Task inputs ->
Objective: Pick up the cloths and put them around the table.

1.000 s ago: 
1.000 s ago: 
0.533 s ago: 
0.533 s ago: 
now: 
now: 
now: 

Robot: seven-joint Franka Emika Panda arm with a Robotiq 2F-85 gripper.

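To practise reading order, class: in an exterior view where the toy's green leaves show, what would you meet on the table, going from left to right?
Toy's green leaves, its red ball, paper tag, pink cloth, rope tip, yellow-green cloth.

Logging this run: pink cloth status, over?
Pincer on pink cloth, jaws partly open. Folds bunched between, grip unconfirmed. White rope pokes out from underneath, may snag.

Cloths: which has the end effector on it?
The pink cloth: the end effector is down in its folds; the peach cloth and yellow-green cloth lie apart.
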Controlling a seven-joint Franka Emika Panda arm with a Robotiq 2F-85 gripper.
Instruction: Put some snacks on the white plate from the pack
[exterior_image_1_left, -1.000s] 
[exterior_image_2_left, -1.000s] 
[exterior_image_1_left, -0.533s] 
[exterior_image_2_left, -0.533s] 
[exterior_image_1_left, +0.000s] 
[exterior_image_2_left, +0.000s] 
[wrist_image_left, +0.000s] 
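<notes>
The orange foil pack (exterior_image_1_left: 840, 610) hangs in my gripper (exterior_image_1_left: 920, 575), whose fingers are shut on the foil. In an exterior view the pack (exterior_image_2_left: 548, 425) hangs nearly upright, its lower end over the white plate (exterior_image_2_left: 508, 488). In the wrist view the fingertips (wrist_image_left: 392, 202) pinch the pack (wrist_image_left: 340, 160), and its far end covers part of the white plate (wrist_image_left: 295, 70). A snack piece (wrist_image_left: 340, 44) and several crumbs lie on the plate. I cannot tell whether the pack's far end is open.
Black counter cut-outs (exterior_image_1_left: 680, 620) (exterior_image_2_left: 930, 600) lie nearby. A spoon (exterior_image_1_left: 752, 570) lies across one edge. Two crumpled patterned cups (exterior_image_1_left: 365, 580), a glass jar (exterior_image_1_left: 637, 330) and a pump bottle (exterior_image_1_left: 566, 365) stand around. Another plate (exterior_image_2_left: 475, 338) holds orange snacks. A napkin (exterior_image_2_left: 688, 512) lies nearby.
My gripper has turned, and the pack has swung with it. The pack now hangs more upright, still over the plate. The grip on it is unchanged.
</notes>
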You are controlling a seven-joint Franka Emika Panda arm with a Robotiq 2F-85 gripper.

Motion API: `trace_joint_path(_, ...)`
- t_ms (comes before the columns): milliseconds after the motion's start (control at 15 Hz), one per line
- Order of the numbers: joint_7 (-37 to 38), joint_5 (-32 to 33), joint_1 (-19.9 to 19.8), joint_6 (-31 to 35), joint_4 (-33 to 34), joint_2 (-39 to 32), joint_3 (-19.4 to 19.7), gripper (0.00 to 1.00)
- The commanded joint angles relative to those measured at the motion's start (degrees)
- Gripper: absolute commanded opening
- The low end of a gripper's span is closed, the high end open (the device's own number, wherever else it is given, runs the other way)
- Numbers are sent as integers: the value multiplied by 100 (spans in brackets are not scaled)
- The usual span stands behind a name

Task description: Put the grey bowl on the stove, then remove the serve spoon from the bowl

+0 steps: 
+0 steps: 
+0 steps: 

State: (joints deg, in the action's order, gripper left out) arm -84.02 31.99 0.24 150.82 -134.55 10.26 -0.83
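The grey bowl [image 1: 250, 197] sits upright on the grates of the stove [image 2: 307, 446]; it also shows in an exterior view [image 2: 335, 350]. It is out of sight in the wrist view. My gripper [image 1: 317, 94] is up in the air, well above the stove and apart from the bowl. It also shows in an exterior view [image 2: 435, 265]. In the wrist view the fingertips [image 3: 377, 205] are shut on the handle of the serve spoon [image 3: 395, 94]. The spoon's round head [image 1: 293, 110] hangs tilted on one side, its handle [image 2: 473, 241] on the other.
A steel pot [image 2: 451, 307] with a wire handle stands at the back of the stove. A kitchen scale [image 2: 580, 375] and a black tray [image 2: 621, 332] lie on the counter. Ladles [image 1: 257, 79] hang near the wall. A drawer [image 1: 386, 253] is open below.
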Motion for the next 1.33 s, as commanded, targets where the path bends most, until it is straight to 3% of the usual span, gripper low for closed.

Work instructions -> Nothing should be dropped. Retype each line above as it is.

Solution below ->
Objective: Pick up the cloths and put them around the table.

1.000 s ago: 
1.000 s ago: 
0.533 s ago: 
0.533 s ago: 
now: 
now: 
now: 

Robot: seven-joint Franka Emika Panda arm with a Robotiq 2F-85 gripper.

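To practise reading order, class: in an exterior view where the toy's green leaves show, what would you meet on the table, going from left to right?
Toy's green leaves, its red ball, paper tag, pink cloth, rope tip, yellow-green cloth.

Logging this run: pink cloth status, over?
Pincer on pink cloth, jaws partly open. Folds bunched between, grip unconfirmed. White rope pokes out from underneath, may snag.

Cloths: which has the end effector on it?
The pink cloth: the end effector is down in its folds; the peach cloth and yellow-green cloth lie apart.
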Controlling a seven-joint Franka Emika Panda arm with a Robotiq 2F-85 gripper.
Instruction: Put some snacks on the white plate from the pack
[exterior_image_1_left, -1.000s] 
[exterior_image_2_left, -1.000s] 
[exterior_image_1_left, -0.533s] 
[exterior_image_2_left, -0.533s] 
[exterior_image_1_left, +0.000s] 
[exterior_image_2_left, +0.000s] 
[wrist_image_left, +0.000s] 
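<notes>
The orange foil pack (exterior_image_1_left: 840, 610) hangs in my gripper (exterior_image_1_left: 920, 575), whose fingers are shut on the foil. In an exterior view the pack (exterior_image_2_left: 548, 425) hangs nearly upright, its lower end over the white plate (exterior_image_2_left: 508, 488). In the wrist view the fingertips (wrist_image_left: 392, 202) pinch the pack (wrist_image_left: 340, 160), and its far end covers part of the white plate (wrist_image_left: 295, 70). A snack piece (wrist_image_left: 340, 44) and several crumbs lie on the plate. I cannot tell whether the pack's far end is open.
Black counter cut-outs (exterior_image_1_left: 680, 620) (exterior_image_2_left: 930, 600) lie nearby. A spoon (exterior_image_1_left: 752, 570) lies across one edge. Two crumpled patterned cups (exterior_image_1_left: 365, 580), a glass jar (exterior_image_1_left: 637, 330) and a pump bottle (exterior_image_1_left: 566, 365) stand around. Another plate (exterior_image_2_left: 475, 338) holds orange snacks. A napkin (exterior_image_2_left: 688, 512) lies nearby.
My gripper has turned, and the pack has swung with it. The pack now hangs more upright, still over the plate. The grip on it is unchanged.
</notes>
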You are controlling a seven-joint Franka Emika Panda arm with a Robotiq 2F-85 gripper.

Motion API: `trace_joint_path(_, ...)`
- t_ms (comes before the columns): milliseconds after the motion's start (control at 15 Hz), one per line
- Order of the numbers: joint_7 (-37 to 38), joint_5 (-32 to 33), joint_1 (-19.9 to 19.8), joint_6 (-31 to 35), joint_4 (-33 to 34), joint_2 (-39 to 32), joint_3 (-19.4 to 19.7), gripper (0.00 to 1.00)
- The commanded joint angles relative to those measured at the motion's start (degrees)
- Gripper: absolute commanded opening
- The low end of a gripper's span is closed, the high end open (the device's own number, wherever else it is given, runs the other way)
- Numbers are sent as integers: the value multiplied by 100 (spans in brackets are not scaled)
- The usual span stands behind a name

Task description: Put the grey bowl on the stove, then remove the serve spoon from the bowl

+0 steps: 
+0 steps: 
+0 steps: 

State: (joints deg, in the action's order, gripper left out) arm -84.02 31.99 0.24 150.82 -134.55 10.26 -0.83
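The grey bowl [image 1: 250, 197] sits upright on the grates of the stove [image 2: 307, 446]; it also shows in an exterior view [image 2: 335, 350]. It is out of sight in the wrist view. My gripper [image 1: 317, 94] is up in the air, well above the stove and apart from the bowl. It also shows in an exterior view [image 2: 435, 265]. In the wrist view the fingertips [image 3: 377, 205] are shut on the handle of the serve spoon [image 3: 395, 94]. The spoon's round head [image 1: 293, 110] hangs tilted on one side, its handle [image 2: 473, 241] on the other.
A steel pot [image 2: 451, 307] with a wire handle stands at the back of the stove. A kitchen scale [image 2: 580, 375] and a black tray [image 2: 621, 332] lie on the counter. Ladles [image 1: 257, 79] hang near the wall. A drawer [image 1: 386, 253] is open below.
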Motion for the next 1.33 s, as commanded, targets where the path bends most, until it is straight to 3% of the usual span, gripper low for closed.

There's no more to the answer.